Last month, the California Public Employees' Retirement System (CalPERS) increased its investment manager discretion limits in real assets, in a move that industry experts say falls in line with a broader trend toward more discretionary spending.
CalPERS raised the threshold for its managing investment director in real assets, Paul Mouchakkaa, and chief investment officer, Ted Eliopoulos, to invest in real estate without committee approval, to $3 billion and $6 billion, respectively, per commitment. Previously, the managing investment director could make up to $1.5 billion in investments and the chief investment officer could make up to $2.5 billion, according to a CalPERS’ spokesman. CalPERS also capped annual discretionary real estate investments at $10 billion each, up from $7 billion.
The moves are described in meeting documents as part of a broader effort to reduce complexity and improve transparency in the pension’s investment strategy. The change is intended to increase consistency across CalPERS’ real assets program, which also includes infrastructure and forestland investments.
Managers are still required to mitigate risk by maintaining “an appropriate level of diversification,” and the fund has outlined geographical and leverage limits for each sector, constraints that “are intended to create a lower risk portfolio,” according to pension documents.
Alan Kosan, the head of consultancy Segal Rosercasey’s alternative investments research group, said CalPERS’ decision mirrors a larger trend toward more pension discretion.

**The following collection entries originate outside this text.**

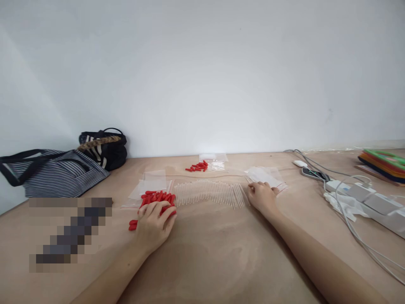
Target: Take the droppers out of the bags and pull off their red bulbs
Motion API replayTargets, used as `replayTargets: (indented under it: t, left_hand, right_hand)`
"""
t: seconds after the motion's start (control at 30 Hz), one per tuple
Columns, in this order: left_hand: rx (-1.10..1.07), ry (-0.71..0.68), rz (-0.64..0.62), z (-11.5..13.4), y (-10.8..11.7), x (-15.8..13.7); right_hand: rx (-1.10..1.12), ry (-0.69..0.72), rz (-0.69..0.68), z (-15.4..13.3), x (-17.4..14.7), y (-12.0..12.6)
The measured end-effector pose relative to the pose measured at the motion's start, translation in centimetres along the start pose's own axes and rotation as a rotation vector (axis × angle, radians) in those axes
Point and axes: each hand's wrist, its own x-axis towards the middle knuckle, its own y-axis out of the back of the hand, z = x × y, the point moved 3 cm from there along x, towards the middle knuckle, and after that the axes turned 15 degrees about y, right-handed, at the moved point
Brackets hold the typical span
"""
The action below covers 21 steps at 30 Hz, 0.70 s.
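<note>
My left hand [155,223] rests over a pile of red, slender plastic pieces [155,197], its fingers apart and bent across them. Two more red pieces [133,225] lie beside that hand. A long row of thin, clear sticks [209,192] is spread side by side in the middle of the table. At the row's right end is my right hand [262,197], with its fingers curled down by the last sticks. Whether a stick is between those fingertips is hidden. Just behind it lie clear zip bags [264,175].
More zip bags [155,180] lie behind the red pile. Farther back are a small red heap [198,166] and short white sticks [218,166]. A striped bag [63,173] and a black bag [115,154] stand left; a power strip [376,207], cables and coloured sheets [384,164] lie right.
</note>
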Motion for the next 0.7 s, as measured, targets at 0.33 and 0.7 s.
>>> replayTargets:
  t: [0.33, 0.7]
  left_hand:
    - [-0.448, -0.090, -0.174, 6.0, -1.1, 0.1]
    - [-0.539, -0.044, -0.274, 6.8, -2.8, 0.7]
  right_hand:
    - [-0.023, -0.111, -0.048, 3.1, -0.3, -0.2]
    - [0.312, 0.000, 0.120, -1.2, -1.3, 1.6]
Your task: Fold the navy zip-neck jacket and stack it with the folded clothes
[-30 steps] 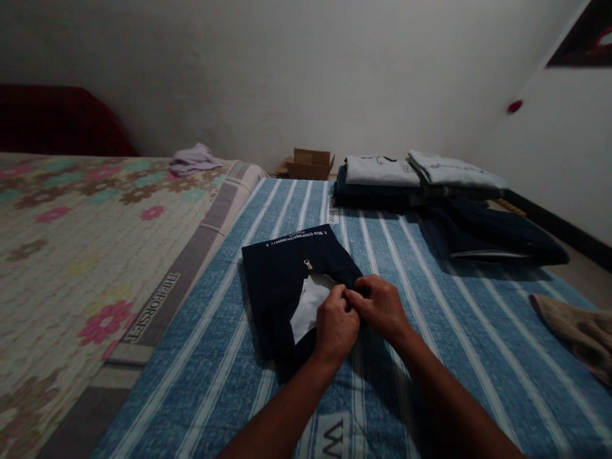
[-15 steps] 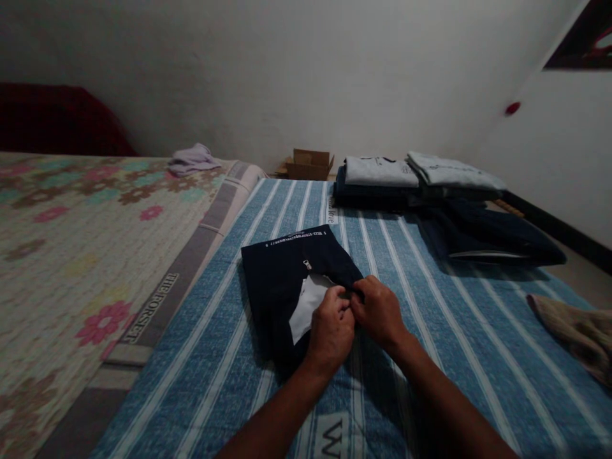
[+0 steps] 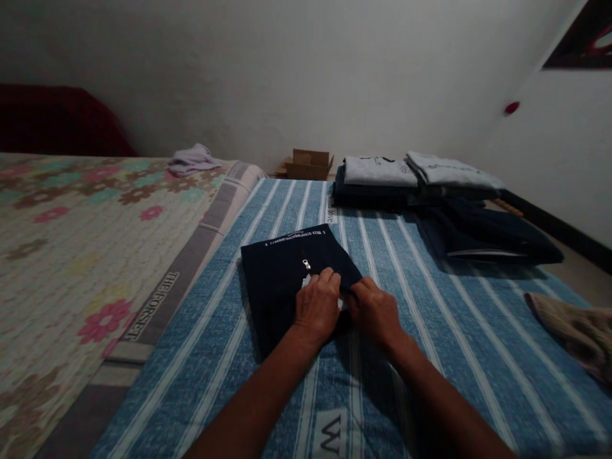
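A folded navy garment (image 3: 275, 274) with white lettering along its far edge lies on the blue striped bedspread (image 3: 210, 363). A silver zipper pull (image 3: 306, 264) hangs near its middle. My left hand (image 3: 319, 303) is over the zip opening, its fingers curled closed on the cloth. It covers most of the white lining, and only small bits of white show around the fingers. My right hand (image 3: 375, 309) pinches the garment's near right edge, close beside the left hand. The fingertips of both hands are partly hidden.
Folded grey shirts (image 3: 380, 172) lie on dark clothes at the back right, with a dark folded garment (image 3: 497, 239) before them. A tan cloth (image 3: 571, 328) lies at the right edge. A flowered quilt (image 3: 138, 255) borders the left, with a lilac cloth (image 3: 194, 159). A cardboard box (image 3: 308, 166) stands behind.
My left hand has moved up and left over the opening, and much less white lining shows. My right hand stays at the garment's right edge, nearly unmoved.
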Demonstrator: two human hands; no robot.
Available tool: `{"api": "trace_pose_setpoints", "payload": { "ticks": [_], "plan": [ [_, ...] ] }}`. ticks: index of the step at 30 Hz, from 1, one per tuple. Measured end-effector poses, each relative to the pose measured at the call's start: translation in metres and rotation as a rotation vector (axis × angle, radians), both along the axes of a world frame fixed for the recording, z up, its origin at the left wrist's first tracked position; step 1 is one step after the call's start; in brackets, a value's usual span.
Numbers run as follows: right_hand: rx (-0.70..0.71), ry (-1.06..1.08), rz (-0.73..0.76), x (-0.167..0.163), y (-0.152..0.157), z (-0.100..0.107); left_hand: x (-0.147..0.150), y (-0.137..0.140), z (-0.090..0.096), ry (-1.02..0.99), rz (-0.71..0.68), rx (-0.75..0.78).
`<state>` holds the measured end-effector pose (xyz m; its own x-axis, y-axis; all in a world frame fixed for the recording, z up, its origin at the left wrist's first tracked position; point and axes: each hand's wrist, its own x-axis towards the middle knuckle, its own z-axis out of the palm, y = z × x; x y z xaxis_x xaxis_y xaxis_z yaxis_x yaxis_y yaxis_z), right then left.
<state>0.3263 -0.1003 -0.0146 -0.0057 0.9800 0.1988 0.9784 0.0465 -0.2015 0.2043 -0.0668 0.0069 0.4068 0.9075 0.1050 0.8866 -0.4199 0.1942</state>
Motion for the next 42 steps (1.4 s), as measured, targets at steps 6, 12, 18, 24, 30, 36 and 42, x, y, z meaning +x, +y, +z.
{"api": "trace_pose_setpoints", "payload": {
  "ticks": [6, 12, 18, 24, 30, 36, 42],
  "plan": [
    [-0.020, -0.111, 0.040, -0.005, -0.008, 0.004, 0.000, 0.002, -0.004, -0.003, 0.038, 0.004],
    [0.013, -0.126, 0.054, -0.007, -0.013, 0.002, 0.004, 0.001, -0.001, -0.040, 0.074, -0.005],
    [0.092, -0.152, 0.023, -0.007, -0.019, -0.002, 0.007, -0.005, -0.005, -0.032, 0.105, 0.045],
    [0.101, -0.167, 0.001, -0.010, -0.024, -0.004, 0.006, -0.006, -0.005, -0.027, 0.097, 0.043],
    [0.099, -0.150, 0.001, -0.010, -0.026, -0.007, -0.004, -0.011, 0.006, -0.120, 0.032, 0.009],
    [0.206, -0.175, -0.027, -0.012, -0.028, -0.005, -0.032, -0.010, 0.025, -0.103, 0.007, 0.199],
    [0.479, -0.119, 0.127, -0.022, -0.014, -0.014, -0.048, -0.008, 0.022, -0.130, -0.033, 0.194]
  ]
}}
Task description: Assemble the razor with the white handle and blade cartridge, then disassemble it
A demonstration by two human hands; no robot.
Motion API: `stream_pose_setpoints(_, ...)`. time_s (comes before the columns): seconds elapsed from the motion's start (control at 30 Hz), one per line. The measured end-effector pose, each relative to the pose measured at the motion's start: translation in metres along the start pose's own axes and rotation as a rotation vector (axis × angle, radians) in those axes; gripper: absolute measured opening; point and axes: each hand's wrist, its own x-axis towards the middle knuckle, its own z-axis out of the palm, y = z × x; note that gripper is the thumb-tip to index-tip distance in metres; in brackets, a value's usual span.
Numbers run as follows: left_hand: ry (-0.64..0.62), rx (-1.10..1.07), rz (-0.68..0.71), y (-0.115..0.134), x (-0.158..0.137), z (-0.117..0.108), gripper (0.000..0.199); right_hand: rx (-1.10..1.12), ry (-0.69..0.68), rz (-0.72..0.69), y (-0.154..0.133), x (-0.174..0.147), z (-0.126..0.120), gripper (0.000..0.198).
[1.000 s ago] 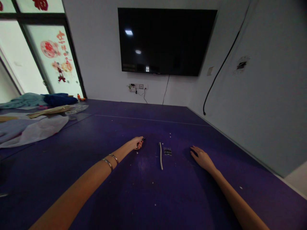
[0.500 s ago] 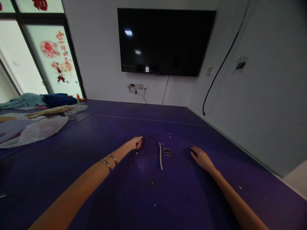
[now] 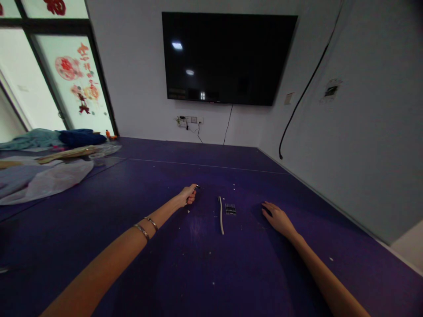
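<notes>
My left hand is closed around a small dark tool with a shiny metal tip. Most of the tool is hidden in the fist, so I cannot tell its kind. Between my hands a short length of whitish cable lies roughly lengthwise on the purple surface. Just right of the cable sits a small clear-and-black rectangular piece, its kind unclear. My right hand rests palm down on the surface, fingers stretched out, to the right of that piece and apart from it.
White scraps lie scattered over the purple tabletop. At the far left are plastic bags and a dark blue cloth. A television hangs on the wall, and a black cable dangles along the right wall.
My left hand has tilted and risen slightly, and the tool's shiny tip points a little higher. The right hand, cable and clear-and-black piece stay where they were.
</notes>
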Motion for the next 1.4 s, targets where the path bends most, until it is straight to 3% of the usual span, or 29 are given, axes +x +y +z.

It allows pensions to “move with alacrity in the market without waiting for a decision by a committee,” he said. “It can be a very positive execution tool in the illiquid asset classes.”
Discretionary investments are appealing both in-house and externally, Kosan noted.
“The fact that you control your own funding makes you a desirable partner for other co-investors out there,” he said. “You don’t have to go through the different gates required otherwise to get deals done in a cumbersome governance structure.”